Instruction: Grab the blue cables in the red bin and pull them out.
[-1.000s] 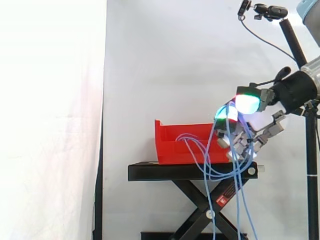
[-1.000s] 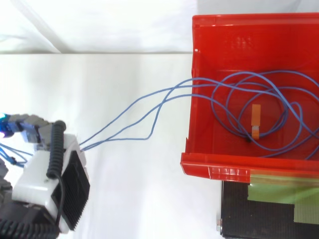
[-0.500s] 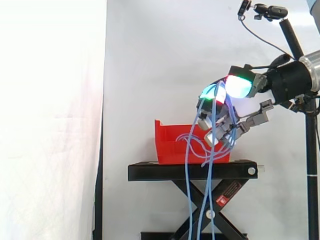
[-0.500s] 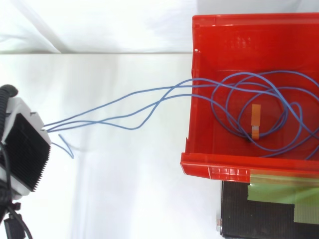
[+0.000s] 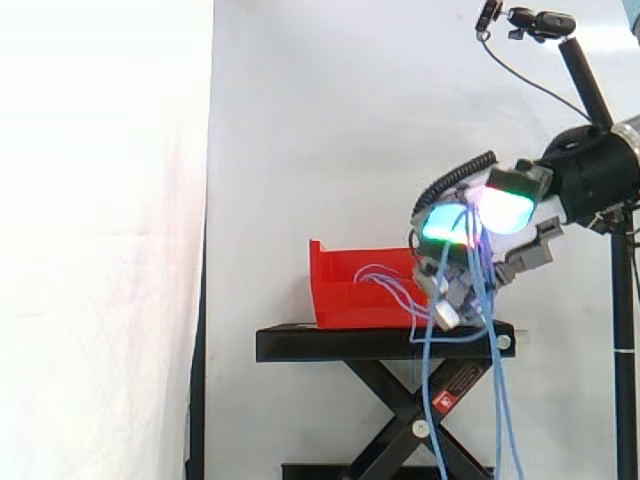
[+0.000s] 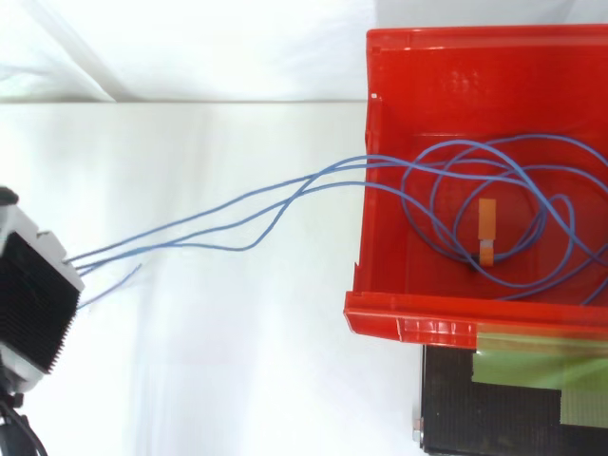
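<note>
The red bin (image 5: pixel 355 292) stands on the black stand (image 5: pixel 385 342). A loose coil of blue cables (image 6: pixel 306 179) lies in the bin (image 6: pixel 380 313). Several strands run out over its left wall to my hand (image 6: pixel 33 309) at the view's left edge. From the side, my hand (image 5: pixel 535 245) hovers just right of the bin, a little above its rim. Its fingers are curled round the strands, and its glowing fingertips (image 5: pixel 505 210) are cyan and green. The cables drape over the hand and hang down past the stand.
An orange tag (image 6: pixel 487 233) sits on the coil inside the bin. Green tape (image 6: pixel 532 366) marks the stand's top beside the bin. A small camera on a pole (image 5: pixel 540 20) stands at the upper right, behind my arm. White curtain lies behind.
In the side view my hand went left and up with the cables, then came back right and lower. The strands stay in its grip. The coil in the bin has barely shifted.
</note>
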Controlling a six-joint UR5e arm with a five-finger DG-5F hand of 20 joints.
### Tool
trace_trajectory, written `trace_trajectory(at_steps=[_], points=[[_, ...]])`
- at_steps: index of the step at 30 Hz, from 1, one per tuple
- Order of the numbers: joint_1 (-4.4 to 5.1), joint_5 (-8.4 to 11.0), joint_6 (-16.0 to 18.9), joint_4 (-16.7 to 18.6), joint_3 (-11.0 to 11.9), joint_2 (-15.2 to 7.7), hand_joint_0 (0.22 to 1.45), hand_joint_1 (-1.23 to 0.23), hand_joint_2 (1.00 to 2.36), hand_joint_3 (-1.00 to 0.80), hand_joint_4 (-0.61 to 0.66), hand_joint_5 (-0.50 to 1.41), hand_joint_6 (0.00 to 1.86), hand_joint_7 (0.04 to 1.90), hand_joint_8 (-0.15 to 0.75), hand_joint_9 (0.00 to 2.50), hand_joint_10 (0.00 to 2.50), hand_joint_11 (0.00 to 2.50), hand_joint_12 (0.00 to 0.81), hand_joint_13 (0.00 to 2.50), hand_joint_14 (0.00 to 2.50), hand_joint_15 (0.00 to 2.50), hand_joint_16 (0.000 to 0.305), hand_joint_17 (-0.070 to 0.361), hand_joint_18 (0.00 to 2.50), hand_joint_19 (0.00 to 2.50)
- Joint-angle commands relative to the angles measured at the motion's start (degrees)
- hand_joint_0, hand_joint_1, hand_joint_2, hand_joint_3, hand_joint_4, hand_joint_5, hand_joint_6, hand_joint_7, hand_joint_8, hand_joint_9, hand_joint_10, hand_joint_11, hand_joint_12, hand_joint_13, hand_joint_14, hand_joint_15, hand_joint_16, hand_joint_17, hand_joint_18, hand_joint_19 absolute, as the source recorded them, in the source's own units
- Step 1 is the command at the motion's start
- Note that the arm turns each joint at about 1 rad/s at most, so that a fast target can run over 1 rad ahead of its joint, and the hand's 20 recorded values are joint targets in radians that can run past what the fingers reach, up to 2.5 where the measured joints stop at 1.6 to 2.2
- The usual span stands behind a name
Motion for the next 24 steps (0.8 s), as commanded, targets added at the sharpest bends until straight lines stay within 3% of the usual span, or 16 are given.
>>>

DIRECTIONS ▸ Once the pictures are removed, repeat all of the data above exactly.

ANSWER BELOW ▸
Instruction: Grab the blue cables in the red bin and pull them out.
[-1.000s] 
[-1.000s] 
[-0.500s] 
[-0.500s] 
[+0.000s] 
[+0.000s] 
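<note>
The red bin (image 5: pixel 355 292) stands on the black stand (image 5: pixel 385 342). A loose coil of blue cables (image 6: pixel 306 179) lies in the bin (image 6: pixel 380 313). Several strands run out over its left wall to my hand (image 6: pixel 33 309) at the view's left edge. From the side, my hand (image 5: pixel 535 245) hovers just right of the bin, a little above its rim. Its fingers are curled round the strands, and its glowing fingertips (image 5: pixel 505 210) are cyan and green. The cables drape over the hand and hang down past the stand.
An orange tag (image 6: pixel 487 233) sits on the coil inside the bin. Green tape (image 6: pixel 532 366) marks the stand's top beside the bin. A small camera on a pole (image 5: pixel 540 20) stands at the upper right, behind my arm. White curtain lies behind.
In the side view my hand went left and up with the cables, then came back right and lower. The strands stay in its grip. The coil in the bin has barely shifted.
</note>
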Controlling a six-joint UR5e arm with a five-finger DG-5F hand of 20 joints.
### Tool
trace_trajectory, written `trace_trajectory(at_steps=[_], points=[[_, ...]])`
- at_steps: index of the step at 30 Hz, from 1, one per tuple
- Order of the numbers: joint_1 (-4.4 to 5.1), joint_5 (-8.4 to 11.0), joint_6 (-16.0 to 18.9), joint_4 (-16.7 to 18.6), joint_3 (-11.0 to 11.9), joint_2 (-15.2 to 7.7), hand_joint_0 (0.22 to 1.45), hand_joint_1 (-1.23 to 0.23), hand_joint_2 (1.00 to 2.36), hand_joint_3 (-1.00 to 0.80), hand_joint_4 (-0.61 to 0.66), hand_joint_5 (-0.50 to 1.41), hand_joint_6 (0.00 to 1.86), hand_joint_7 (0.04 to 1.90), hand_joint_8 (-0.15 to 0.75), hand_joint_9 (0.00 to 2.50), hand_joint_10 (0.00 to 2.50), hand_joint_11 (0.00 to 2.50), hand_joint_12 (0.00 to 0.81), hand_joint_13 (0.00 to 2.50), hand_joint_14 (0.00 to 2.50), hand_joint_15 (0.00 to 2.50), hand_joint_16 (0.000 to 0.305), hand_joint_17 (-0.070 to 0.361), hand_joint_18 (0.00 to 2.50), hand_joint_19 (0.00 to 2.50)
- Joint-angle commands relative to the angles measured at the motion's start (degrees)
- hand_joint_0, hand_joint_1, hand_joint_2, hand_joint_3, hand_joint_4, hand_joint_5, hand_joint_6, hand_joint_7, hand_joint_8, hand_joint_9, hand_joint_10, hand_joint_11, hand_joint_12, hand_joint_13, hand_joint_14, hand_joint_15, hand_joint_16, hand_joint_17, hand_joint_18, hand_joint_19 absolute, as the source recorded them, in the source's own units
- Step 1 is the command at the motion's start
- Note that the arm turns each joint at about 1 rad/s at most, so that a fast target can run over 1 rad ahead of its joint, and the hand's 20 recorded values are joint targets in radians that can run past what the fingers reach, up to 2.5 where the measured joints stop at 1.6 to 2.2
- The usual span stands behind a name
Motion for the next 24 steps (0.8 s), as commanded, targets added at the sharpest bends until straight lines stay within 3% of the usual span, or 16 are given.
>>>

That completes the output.